Taresh Mundher Mohammed, Zhu Ningbo, Ali Talal Ahmed Ali, Alghaili Mohammed, Hameed Asaad Shakir, Mutar Modhi Lafta
College of Information Science and Engineering, Hunan University, Changsha, Hunan, China.
Department of Mathematics, General Directorate of Thi-Qar Education, Ministry of Education, Thi-Qar, Iraq.
PeerJ Comput Sci. 2021 Sep 20;7:e694. doi: 10.7717/peerj-cs.694. eCollection 2021.
The emergence of the novel coronavirus pneumonia (COVID-19) pandemic at the end of 2019 led to worldwide chaos. However, the world breathed a sigh of relief when a few countries announced the development of a vaccine and gradually began to distribute it. Nevertheless, the emergence of another wave of this pandemic returned us to the starting point. At present, early detection of infected people is the paramount concern of both specialists and health researchers. This paper proposes a method to detect infected patients through chest x-ray images by using the large dataset available online for COVID-19 (COVIDx), which consists of 2128 X-ray images of COVID-19 cases, 8,066 normal cases, and 5,575 cases of pneumonia. A hybrid algorithm is applied to improve image quality before undertaking neural network training. This algorithm combines two different noise-reduction filters in the image, followed by a contrast enhancement algorithm. To detect COVID-19, we propose a novel convolution neural network (CNN) architecture called KL-MOB (COVID-19 detection network based on the MobileNet structure).

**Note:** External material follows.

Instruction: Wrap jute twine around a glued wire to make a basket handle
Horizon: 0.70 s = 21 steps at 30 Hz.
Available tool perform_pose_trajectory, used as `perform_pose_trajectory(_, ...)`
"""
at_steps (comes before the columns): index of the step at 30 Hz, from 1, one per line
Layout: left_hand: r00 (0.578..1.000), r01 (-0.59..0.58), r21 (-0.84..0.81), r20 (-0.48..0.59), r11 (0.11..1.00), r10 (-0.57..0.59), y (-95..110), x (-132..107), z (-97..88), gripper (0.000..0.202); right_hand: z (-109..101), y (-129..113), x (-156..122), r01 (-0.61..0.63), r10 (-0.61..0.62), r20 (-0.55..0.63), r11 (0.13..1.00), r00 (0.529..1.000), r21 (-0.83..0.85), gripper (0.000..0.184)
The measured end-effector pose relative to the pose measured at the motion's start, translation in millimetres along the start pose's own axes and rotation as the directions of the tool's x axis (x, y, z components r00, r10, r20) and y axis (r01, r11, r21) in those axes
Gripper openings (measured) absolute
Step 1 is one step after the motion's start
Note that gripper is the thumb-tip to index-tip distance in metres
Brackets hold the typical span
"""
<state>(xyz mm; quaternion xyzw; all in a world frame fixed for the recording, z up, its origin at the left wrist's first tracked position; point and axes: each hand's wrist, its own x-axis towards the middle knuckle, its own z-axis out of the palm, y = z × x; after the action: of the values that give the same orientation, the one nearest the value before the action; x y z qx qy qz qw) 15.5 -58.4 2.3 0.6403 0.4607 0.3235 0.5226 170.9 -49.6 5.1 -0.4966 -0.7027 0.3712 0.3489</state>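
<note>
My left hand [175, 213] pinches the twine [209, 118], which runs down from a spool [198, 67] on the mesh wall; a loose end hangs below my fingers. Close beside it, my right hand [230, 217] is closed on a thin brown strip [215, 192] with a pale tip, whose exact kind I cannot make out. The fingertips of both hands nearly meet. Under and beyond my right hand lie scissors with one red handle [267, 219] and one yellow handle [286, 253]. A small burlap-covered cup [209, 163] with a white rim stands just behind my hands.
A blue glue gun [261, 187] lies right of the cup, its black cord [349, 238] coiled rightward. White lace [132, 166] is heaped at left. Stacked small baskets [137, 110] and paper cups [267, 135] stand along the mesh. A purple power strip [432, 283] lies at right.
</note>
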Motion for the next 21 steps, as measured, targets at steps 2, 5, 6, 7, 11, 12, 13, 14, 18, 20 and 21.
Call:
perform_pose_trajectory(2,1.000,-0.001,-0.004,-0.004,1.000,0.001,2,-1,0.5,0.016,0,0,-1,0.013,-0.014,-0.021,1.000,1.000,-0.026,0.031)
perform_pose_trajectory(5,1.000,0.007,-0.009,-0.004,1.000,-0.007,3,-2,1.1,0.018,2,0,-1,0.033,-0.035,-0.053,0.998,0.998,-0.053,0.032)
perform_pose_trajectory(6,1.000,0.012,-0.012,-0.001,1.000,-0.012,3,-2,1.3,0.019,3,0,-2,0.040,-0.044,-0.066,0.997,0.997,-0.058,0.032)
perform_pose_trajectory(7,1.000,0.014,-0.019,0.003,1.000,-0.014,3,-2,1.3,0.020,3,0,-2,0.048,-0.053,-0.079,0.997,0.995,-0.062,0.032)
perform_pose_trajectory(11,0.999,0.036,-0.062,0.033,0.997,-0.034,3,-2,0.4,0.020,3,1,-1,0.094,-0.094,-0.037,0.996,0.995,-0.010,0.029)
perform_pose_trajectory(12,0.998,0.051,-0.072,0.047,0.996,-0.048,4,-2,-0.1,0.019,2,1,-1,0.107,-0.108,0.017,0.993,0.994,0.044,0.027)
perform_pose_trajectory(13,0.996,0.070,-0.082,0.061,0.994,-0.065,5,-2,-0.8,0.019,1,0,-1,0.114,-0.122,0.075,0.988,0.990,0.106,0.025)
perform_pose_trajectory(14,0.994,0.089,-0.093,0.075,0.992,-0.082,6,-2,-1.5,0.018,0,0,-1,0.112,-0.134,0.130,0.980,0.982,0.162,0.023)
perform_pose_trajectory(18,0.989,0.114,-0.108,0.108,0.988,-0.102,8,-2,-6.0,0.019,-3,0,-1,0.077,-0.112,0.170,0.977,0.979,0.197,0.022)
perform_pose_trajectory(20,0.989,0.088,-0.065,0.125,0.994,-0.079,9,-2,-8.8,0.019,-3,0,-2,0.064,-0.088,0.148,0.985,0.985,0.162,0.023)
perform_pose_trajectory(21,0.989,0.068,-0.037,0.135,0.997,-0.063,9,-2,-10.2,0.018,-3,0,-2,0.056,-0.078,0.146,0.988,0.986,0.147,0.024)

The performance of KL-MOB is boosted by adding the Kullback-Leibler (KL) divergence loss function when trained from scratch. The KL divergence loss function is adopted for content-based image retrieval and fine-grained classification to improve the quality of image representation. The results are impressive: the overall benchmark accuracy, sensitivity, specificity, and precision are 98.7%, 98.32%, 98.82% and 98.37%, respectively. These promising results should help other researchers develop innovative methods to aid specialists. The tremendous potential of the method proposed herein can also be used to detect COVID-19 quickly and safely in patients throughout the world.
2019年末新型冠状病毒肺炎(COVID-19)大流行的出现导致了全球范围的混乱。然而,当一些国家宣布研发出疫苗并逐渐开始分发时,全世界都松了一口气。尽管如此,这一波大流行的再次出现又让我们回到了起点。目前,早期检测出感染者是专家和健康研究人员最为关注的事情。本文提出了一种利用在线可得的用于COVID-19的大型数据集(COVIDx)通过胸部X光图像检测感染患者的方法,该数据集由2128张COVID-19病例的X光图像、8066张正常病例图像和5575张肺炎病例图像组成。在进行神经网络训练之前,应用一种混合算法来提高图像质量。该算法在图像中结合了两种不同的降噪滤波器,随后是一种对比度增强算法。为了检测COVID-19,我们提出了一种名为KL-MOB(基于MobileNet结构的COVID-19检测网络)的新型卷积神经网络(CNN)架构。在从头开始训练时,通过添加库尔贝克-莱布勒(KL)散度损失函数来提升KL-MOB的性能。KL散度损失函数被用于基于内容的图像检索和细粒度分类,以提高图像表示的质量。结果令人印象深刻:总体基准准确率、灵敏度、特异性和精确率分别为98.7%、98.32%、98.82%和98.37%。这些令人鼓舞的结果应有助于其他研究人员开发创新方法来协助专家。本文所提出方法的巨大潜力还可用于在全球范围内快速、安全地检测患者是否感染COVID-19。